Note that if the two distributions are the same, i.e. $q_i=p_i$, then the relative information is 0. This is maximum redundancy, when $\mathbf{q}$ gives no additional information. For a system of more than two distributions $\mathbf{p}_1, \mathbf{p}_2, \mathbf{p}_3,\dots $ the authors use a related measure $\mathcal{O}(\mathbf{p}_1, \dots \mathbf{p}_n)$ to quantify the redundancy in the system: a larger positive $\mathcal{O}$-score means the system is more redundant, while a larger negative $\mathcal{O}$-score means the system is richer in information. This richness is the synergy referred to in their title.

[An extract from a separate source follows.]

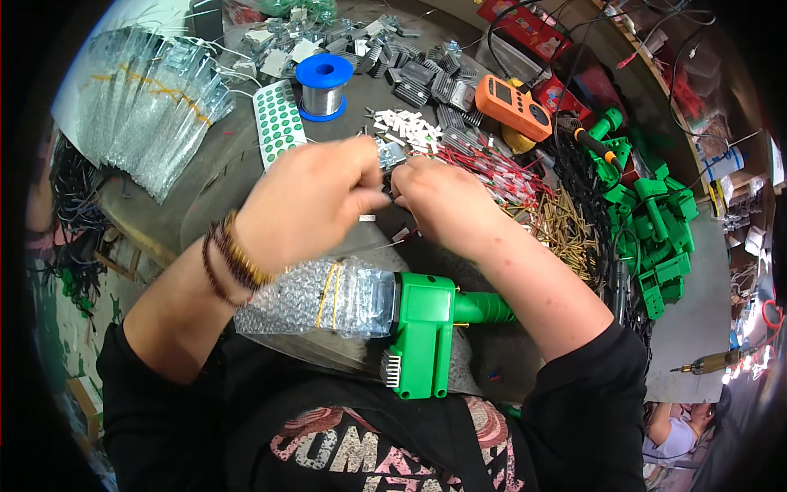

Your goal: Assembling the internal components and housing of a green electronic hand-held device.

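Note:
My left hand (316, 197), with beaded bracelets at its wrist, is closed in a pinch at the middle of the table. My right hand (447, 201) is closed just beside it, fingers curled inward. Whatever lies between the fingertips is too small and hidden to name. Below them, near my body, a green plastic tool housing (428, 316) lies with its ribbed handle (482, 307) pointing right under my right forearm. A bubble-wrapped piece (328, 299), bound with rubber bands, extends left from the housing.
Beyond my hands are a solder spool (324, 75), a sticker sheet (279, 119), white pieces (407, 127), red wires (496, 172) and brass screws (566, 230). Heat sinks (410, 78) and an orange meter (512, 107) lie farther back. Green housings (660, 221) are piled right, bubble-wrapped pieces (156, 107) left.

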`<state>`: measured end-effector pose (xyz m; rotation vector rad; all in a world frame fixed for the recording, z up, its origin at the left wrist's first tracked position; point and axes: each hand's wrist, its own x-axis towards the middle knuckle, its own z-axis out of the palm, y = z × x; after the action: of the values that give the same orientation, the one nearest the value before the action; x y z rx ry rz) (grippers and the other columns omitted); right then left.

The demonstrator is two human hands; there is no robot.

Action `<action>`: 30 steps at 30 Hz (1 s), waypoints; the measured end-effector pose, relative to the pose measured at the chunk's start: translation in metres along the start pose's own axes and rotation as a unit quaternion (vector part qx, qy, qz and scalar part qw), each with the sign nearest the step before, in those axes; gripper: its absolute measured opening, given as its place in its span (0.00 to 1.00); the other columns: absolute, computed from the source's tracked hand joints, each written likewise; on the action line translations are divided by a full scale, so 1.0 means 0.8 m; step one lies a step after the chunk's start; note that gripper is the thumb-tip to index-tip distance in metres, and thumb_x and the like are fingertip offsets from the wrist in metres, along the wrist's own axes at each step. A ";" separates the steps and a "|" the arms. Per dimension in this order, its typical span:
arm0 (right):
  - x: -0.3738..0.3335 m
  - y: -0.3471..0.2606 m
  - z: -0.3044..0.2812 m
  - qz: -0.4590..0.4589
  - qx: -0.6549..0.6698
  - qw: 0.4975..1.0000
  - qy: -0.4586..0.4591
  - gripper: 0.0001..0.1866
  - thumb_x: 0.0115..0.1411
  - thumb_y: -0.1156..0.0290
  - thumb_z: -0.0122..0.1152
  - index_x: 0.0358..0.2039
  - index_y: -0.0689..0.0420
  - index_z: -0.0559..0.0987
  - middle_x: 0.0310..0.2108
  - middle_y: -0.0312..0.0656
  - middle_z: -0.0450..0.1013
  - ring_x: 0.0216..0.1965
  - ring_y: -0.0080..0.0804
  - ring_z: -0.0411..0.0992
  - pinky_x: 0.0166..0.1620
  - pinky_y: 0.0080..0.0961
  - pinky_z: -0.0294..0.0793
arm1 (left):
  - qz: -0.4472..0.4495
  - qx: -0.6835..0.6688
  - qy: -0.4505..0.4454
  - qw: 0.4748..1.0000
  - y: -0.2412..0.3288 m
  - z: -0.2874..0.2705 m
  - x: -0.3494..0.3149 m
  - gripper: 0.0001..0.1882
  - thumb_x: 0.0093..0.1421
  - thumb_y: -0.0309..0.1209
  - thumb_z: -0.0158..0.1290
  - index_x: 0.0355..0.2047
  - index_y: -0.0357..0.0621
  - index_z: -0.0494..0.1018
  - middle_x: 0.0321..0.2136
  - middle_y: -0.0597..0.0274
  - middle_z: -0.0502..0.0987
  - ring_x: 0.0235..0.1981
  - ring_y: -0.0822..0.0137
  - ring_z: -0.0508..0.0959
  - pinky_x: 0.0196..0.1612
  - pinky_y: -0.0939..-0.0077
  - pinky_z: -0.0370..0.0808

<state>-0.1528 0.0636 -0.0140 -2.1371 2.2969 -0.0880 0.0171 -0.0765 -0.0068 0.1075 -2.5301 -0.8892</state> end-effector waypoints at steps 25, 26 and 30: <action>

The authors point out an intriguing possible relation between information and topological complexity, which they illustrate by using clouds of points in 3-dimensional $(X_1, X_2, X_3)$-space to stand for geometrical figures. This allows them to reframe a geometrical image as a set of data points being sampled from three different probability distributions: the $X_1$-coordinates of the points are sampled from distribution $\mathbf{p}_1$, the $X_2$-coordinates from distribution $\mathbf{p}_2$, and the $X_3$-coordinates from $\mathbf{p}_3$. They can then apply information theory and examine $\mathcal{O}(\mathbf{p}_1,\mathbf{p}_2, \mathbf{p}_3)$.
They give examples showing a correlation of topology and information theory. First, 10,000 points are randomly sampled from the surface of a sphere. The $\mathcal{O}$-score shows significant synergy, but when points are sampled from the solid ball, the $\mathcal{O}$-score is almost zero. The authors argue that the topology of the sphere explains the higher-order information.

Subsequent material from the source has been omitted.